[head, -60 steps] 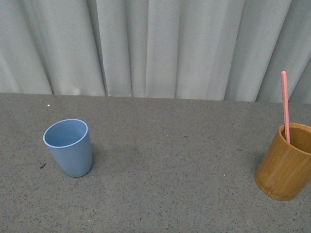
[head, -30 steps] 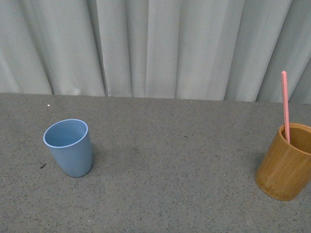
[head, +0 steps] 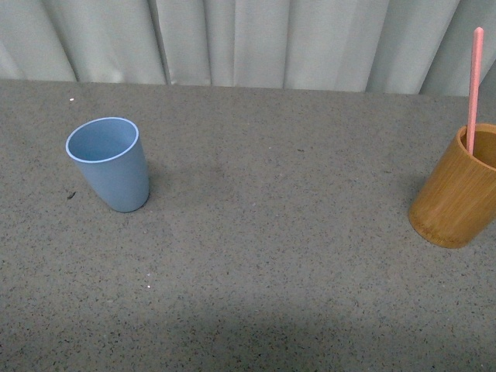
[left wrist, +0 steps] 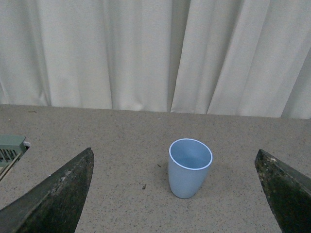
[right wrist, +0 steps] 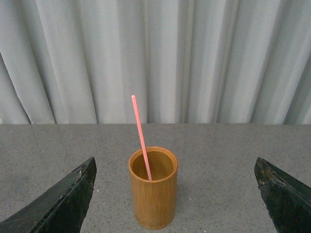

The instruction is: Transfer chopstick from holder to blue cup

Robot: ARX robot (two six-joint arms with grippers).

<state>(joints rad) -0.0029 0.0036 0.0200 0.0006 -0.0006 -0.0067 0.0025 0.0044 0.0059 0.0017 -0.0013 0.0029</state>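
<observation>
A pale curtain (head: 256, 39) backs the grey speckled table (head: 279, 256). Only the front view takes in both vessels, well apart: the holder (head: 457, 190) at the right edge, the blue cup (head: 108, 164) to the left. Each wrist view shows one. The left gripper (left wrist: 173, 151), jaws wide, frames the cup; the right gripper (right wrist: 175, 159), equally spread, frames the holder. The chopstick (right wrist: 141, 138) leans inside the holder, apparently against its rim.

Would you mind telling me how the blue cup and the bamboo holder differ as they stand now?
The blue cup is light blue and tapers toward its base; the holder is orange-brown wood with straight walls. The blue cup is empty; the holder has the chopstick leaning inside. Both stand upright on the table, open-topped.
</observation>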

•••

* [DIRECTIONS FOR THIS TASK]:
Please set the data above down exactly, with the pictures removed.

* [ANSWER BOX]:
[head, -60 steps] 
[head, -30 steps] 
[head, +0 steps] 
[left wrist, +0 steps] 
[right wrist, +0 steps] 

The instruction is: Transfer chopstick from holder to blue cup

Robot: ARX robot (two six-joint arms with grippers).

<state>(joints rad) -0.0029 0.0036 0.0200 0.0006 -0.0006 -0.0067 0.0025 0.0044 0.0059 0.0017 -0.0013 0.0029</state>
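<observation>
A pale curtain (head: 256, 39) backs the grey speckled table (head: 279, 256). Only the front view takes in both vessels, well apart: the holder (head: 457, 190) at the right edge, the blue cup (head: 108, 164) to the left. Each wrist view shows one. The left gripper (left wrist: 173, 151), jaws wide, frames the cup; the right gripper (right wrist: 175, 159), equally spread, frames the holder. The chopstick (right wrist: 141, 138) leans inside the holder, apparently against its rim.

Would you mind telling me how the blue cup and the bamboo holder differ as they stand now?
The blue cup is light blue and tapers toward its base; the holder is orange-brown wood with straight walls. The blue cup is empty; the holder has the chopstick leaning inside. Both stand upright on the table, open-topped.
</observation>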

This exercise requires nothing more.